One morning in September, Trent Meador was heading out to feed his cows when he noticed something queer. It was big and reddish, rustling in the tall grass.
The 43-year-old rancher and power lineman put his truck in park and pulled his rifle from behind the seat. The thing darted behind a clump of wild palmetto.
Meador peered through the scope.
The beast seemed to be peeking at him through the brush. He saw a flash of white on its face.
That's not a coyote, he thought. That's a coon.
Another white flash.
He pulled the trigger.
• • •
The monkeys didn't stay on the island long.
Two days, tops. Then all 15 made their escape.
This was in April, before most folks had ever heard of Safari Wild, the private game park in rural Polk County built by former Lowry Park Zoo chief Lex Salisbury.
They swam across a 60-foot moat, scaled a fence, and disappeared into the Green Swamp.
When the news of the monkey escape broke, other primates showed up carrying notebooks and television cameras, and flying in helicopters. This frightened the escaped monkeys, which split into two groups and disappeared deeper into the swamp.
Salisbury and his crew tried to lure them back with bananas and apples. The Florida Fish and Wildlife Commission was called to action.

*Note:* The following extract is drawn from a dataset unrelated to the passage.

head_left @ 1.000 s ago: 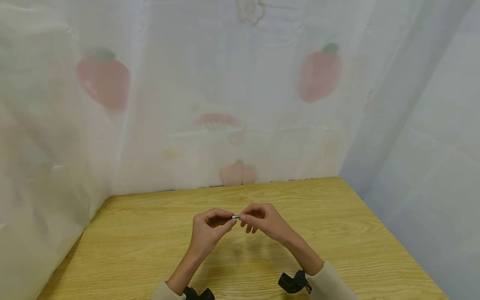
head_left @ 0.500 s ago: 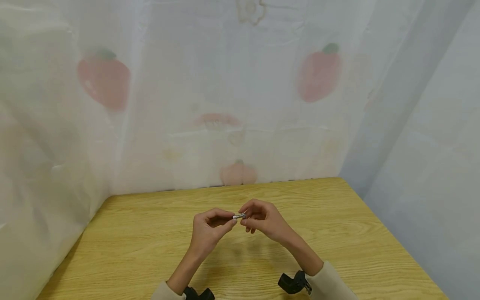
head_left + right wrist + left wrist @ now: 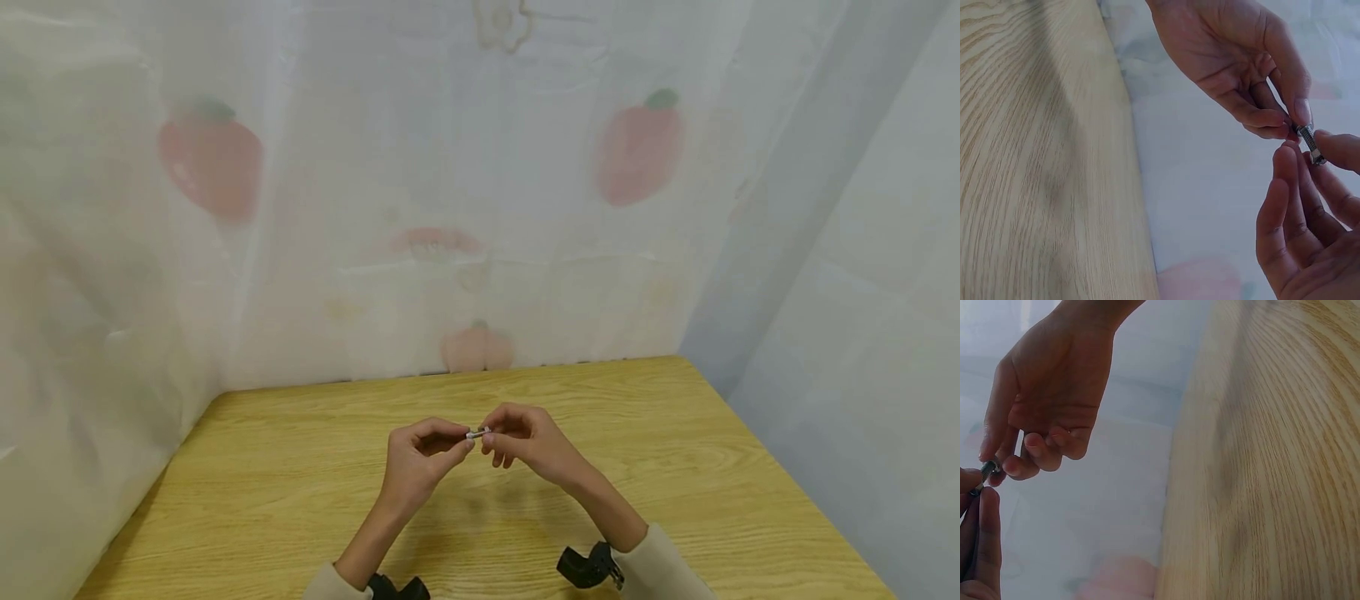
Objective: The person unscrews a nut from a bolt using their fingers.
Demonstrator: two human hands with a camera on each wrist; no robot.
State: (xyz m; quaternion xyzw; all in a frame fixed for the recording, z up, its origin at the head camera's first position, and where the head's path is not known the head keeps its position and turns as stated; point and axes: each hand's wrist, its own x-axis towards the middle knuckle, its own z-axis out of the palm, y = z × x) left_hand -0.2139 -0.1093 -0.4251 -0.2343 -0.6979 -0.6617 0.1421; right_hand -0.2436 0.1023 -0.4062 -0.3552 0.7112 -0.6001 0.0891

Weeks passed, then months.
One by one the monkeys were captured. Alive. Unharmed.
All but one.
• • •
Patas monkey (species Erythrocebus patas)
Long-limbed and predominantly ground-dwelling primate found in the grass and scrub regions of West and Central Africa and southeast to the Serengeti plains.
Top speed: 35 mph
Weight: Males average 27.5 pounds
Build: Like a greyhound
• • •
The reports about the corpse were cold and bled big-city mystery.
"The last of the 15 monkeys that escaped from Safari Wild have been accounted for," reported the Lakeland Ledger. "The four Patas monkeys were caught by trappers in North Lakeland, not far from where they escaped. The fifth was found shot to death near the Polk County wildlife park."
Shot to death?
Fish and Wildlife spokesman Gary Morse told reporters the monkey was killed by "some unknown person."
Homicide. No witnesses.
• • •
Trent Meador climbed out of his truck and walked toward the … whatever it was.
"He was laying on his side," he says.
He didn't really want to touch it. Thought it might have AIDS or something.
He carefully picked the creature up by the tail. He held it up beside him. Must have been about 6 feet long.
He put it in the back of his pickup and called his wife.
"Shot a what?" she asked.
"Shot a monkey," he said.
"You didn't either," she said.
"I'll show you," he said.
He drove to the Lakeland Post Office. His wife and a co-worker came outside and found proof tucked inside a feed sack.
When the gravity of the situation hit Meador a few days later, he anonymously phoned the game commission.
"If I saw one of those monkeys, and I shot it, would I be in trouble?" he asked.
No, they said.
"They're nonnative, and they're not protected in any way," says spokesman Gary Morse. "There will be no charges."
Meador snapped photos of the monkey with his cell phone. He showed his 10-year-old.
"Cool," the boy said.
He showed his friends. His friends told other friends.
"I had people calling," he says. "Can I come by and see your monkey?"
Meador is asked if he felt remorse.
"Not at all," he says. "You seen the teeth those jokers got on 'em? Teeth an inch and a quarter long."
• • •
Meador has a game room in his home, with a pool table. The walls are covered with deer heads, hog heads and bass, all frozen in time, each linked to a story of man vs. beast.
In the next few months, they'll be joined by another creature from another continent with another story.